Mr Trump has sent mixed messages about Manafort. He once sought to distance himself from Manafort, saying he worked for the campaign for a "very short time," even though Manafort worked for the campaign from March to August 2016. But Trump has also decried Mr Manafort's prosecution by Mr Mueller, saying in a tweet during the trial that he was treated worse than the late mob boss Al Capone.
The president has stepped up his attacks on Mr Mueller’s probe of Russian election interference in recent weeks, embracing the argument by some House Republicans that the inquiry was tainted from the start by anti-Trump sentiment in the FBI and Justice Department.
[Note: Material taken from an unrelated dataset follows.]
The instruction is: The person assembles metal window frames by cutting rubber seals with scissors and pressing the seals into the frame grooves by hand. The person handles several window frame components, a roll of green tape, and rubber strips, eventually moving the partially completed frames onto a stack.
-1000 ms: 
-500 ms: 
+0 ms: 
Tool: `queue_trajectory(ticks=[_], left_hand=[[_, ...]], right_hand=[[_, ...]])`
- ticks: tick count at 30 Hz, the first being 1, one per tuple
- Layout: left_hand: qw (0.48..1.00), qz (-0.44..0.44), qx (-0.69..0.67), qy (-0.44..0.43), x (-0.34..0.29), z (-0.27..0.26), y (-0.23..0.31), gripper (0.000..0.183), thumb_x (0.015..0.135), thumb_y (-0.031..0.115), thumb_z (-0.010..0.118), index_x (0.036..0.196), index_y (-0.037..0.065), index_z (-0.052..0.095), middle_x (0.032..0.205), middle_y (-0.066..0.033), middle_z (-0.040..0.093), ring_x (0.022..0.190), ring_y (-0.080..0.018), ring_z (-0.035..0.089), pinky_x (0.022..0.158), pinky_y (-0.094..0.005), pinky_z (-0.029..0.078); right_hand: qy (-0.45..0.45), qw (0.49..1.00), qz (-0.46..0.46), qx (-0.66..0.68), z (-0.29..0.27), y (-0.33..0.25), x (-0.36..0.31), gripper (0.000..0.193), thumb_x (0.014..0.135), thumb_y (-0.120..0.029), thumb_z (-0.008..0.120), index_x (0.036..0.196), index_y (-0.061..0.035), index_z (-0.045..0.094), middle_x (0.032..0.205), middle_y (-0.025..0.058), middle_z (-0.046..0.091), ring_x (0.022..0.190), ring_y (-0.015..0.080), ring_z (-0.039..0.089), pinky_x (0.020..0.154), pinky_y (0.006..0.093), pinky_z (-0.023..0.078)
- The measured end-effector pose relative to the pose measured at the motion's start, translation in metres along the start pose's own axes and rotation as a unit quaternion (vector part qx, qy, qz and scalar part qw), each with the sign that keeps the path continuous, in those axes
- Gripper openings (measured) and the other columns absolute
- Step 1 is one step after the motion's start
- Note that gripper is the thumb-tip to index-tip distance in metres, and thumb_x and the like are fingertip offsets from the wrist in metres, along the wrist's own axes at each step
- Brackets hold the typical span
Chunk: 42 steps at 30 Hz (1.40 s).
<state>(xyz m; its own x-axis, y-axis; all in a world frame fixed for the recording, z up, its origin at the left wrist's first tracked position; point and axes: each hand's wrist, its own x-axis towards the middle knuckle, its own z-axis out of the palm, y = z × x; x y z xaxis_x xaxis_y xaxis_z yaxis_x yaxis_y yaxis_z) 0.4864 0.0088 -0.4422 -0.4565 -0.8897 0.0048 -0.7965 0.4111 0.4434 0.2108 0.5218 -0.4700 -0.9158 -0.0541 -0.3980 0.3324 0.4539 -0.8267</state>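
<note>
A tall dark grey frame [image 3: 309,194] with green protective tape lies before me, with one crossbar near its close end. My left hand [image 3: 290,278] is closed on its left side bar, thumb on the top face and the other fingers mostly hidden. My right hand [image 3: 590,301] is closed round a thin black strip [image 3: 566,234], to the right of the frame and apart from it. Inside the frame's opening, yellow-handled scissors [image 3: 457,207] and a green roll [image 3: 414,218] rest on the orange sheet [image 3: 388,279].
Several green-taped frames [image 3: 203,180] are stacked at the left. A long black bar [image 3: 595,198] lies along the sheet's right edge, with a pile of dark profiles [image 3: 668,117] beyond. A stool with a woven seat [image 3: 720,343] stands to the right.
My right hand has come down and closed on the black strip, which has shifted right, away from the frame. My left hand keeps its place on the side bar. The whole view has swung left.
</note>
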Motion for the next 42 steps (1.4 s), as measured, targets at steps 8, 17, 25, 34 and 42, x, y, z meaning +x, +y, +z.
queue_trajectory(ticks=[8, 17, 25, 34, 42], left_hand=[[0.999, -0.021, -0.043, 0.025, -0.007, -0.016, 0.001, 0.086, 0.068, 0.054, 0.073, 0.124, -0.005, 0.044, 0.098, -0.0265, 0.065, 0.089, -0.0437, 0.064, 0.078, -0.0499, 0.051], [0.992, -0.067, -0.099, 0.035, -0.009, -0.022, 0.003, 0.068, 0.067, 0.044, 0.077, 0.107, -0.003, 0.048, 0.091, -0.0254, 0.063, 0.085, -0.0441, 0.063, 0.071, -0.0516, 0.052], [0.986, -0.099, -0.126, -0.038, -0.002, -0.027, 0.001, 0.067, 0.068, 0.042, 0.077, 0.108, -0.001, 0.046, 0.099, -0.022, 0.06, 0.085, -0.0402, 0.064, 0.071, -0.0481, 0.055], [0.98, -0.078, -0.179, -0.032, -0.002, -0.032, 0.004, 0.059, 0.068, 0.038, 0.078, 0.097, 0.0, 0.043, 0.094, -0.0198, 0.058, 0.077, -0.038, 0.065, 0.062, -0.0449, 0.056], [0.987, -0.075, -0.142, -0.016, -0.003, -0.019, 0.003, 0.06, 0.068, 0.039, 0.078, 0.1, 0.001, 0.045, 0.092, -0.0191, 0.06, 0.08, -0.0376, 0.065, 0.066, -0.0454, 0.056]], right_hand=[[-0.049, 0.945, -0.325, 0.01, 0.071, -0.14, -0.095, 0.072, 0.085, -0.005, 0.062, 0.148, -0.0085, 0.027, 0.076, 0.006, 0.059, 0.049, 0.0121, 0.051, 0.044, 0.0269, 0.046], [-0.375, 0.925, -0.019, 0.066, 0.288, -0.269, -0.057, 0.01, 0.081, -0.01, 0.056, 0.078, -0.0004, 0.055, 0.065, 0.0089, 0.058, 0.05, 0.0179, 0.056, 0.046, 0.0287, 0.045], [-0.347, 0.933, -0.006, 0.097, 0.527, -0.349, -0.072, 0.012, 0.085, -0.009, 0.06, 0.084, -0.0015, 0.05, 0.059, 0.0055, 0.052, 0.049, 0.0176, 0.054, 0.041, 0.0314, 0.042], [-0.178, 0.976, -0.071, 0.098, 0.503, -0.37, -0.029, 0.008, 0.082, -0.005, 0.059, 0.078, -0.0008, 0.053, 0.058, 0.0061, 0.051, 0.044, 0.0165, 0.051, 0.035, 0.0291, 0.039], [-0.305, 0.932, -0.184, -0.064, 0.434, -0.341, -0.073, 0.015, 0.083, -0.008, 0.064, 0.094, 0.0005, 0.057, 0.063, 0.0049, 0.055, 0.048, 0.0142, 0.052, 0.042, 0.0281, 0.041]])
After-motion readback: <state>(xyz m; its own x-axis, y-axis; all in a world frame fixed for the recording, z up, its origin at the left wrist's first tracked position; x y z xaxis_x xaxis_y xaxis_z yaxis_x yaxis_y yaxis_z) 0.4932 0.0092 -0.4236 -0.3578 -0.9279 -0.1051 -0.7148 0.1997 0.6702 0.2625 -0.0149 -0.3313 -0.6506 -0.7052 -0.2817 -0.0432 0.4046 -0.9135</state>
Mr Trump’s legal team has been pressuring Mr Mueller to wrap up his work, and the president’s staunchest allies in the House have called for impeaching Deputy Attorney General Rod Rosenstein, who appointed Mueller and is overseeing his investigation.
Mr Mueller has charged 32 people, including more than two dozen Russians, and won guilty pleas from five people. The verdict could help insulate Mr Mueller from attacks on his investigation, though it’s unlikely to stop Mr Trump’s supporters from questioning his legitimacy as special counsel.
Prosecutors said at trial that the evidence of Manafort's guilt was overwhelming. They used 27 witnesses and 388 documents to pierce the veil of lies he repeatedly told – to US tax authorities and to bankers – to maintain a lavish lifestyle that frayed as the Ukraine business dried up. Manafort put on no witnesses and didn't testify.
The trial detailed Manafort's work as a strategist and lobbyist for foreign interests and his ties to pro-Russia oligarchs in Ukraine. When Manafort advised Ukrainian president Viktor Yanukovych and his Party of Regions, those businessmen paid for his work by moving millions into shell companies in Cyprus, jurors heard.
In all, Manafort was paid more than $60 million between 2010 and 2014. By the time he joined the Trump campaign, Manafort was desperate for cash, prosecutors said.